A congenital disorder, also known as a congenital disease or birth defect, is a condition that is present from birth. Congenital disorders can be inherited or caused by environmental factors. They can be defined as structural or functional anomalies that occur during intrauterine life and can be identified prenatally, at birth, or sometimes may only be detected later in infancy. Congenital disorders can be major or minor, with major structural anomalies accounting for most of the deaths, morbidity, and disability related to congenital anomalies. Some common congenital disorders include Down syndrome, spina bifida, and cystic fibrosis. Approximately 6% of babies worldwide are born with a congenital disorder, resulting in hundreds of thousands of associated deaths. The true number of cases may be much higher because statistics do not often consider terminated pregnancies and stillbirths.
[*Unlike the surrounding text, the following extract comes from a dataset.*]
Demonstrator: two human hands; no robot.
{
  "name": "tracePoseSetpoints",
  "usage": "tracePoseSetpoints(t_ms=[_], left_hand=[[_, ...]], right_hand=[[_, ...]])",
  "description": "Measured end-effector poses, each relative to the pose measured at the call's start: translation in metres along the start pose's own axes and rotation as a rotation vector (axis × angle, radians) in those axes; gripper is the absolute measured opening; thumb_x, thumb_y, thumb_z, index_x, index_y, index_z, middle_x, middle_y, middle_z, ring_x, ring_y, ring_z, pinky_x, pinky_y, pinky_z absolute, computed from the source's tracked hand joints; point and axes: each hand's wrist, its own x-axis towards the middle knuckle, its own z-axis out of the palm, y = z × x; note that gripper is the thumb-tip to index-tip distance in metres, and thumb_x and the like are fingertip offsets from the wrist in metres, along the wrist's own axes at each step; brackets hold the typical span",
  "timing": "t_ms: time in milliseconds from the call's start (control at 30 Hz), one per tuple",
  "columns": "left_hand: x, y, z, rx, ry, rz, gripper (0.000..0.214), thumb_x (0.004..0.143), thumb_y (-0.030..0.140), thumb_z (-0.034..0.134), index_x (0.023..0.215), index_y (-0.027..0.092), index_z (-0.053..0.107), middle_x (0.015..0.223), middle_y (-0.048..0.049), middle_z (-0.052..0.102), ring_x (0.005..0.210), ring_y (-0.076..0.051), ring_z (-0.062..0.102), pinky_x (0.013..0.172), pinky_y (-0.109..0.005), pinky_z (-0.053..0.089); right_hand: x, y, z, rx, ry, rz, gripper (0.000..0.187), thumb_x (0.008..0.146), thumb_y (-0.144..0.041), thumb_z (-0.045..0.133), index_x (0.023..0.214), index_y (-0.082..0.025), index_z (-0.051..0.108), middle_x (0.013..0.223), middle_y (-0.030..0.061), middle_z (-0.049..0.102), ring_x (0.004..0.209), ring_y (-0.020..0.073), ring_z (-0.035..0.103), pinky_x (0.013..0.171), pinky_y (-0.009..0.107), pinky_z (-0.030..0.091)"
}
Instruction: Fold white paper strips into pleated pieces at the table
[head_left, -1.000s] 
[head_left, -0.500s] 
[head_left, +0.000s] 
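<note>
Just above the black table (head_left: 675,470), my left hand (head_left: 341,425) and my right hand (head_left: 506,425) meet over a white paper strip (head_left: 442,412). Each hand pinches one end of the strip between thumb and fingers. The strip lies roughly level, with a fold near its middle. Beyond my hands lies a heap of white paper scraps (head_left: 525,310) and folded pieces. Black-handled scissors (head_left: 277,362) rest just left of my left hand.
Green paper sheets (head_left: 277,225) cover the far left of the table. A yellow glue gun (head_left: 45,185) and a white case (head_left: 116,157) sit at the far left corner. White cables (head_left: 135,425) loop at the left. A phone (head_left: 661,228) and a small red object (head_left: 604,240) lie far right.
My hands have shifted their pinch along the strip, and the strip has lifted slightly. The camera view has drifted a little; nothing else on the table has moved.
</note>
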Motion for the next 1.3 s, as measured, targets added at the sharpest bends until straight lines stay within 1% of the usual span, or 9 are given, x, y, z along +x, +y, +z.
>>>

The causes of congenital disorders can be hereditary or result from an action or exposure occurring during pregnancy or at birth, or they may be due to a combination of these factors. A minority of congenital disorders are caused by genetic abnormalities, such as chromosomal abnormalities or single gene defects. Socioeconomic and demographic factors, such as low-income, may also be indirect determinants of congenital disorders, with a higher frequency among resource-constrained families and countries.

It is possible to test for some, but not all, congenital disorders during pregnancy. Other things that can be done to try to prevent congenital disorders include eating a healthy diet with enough vitamins and minerals, taking folic acid supplements before and during pregnancy, avoiding alcohol, smoking, and other drugs, and controlling diabetes.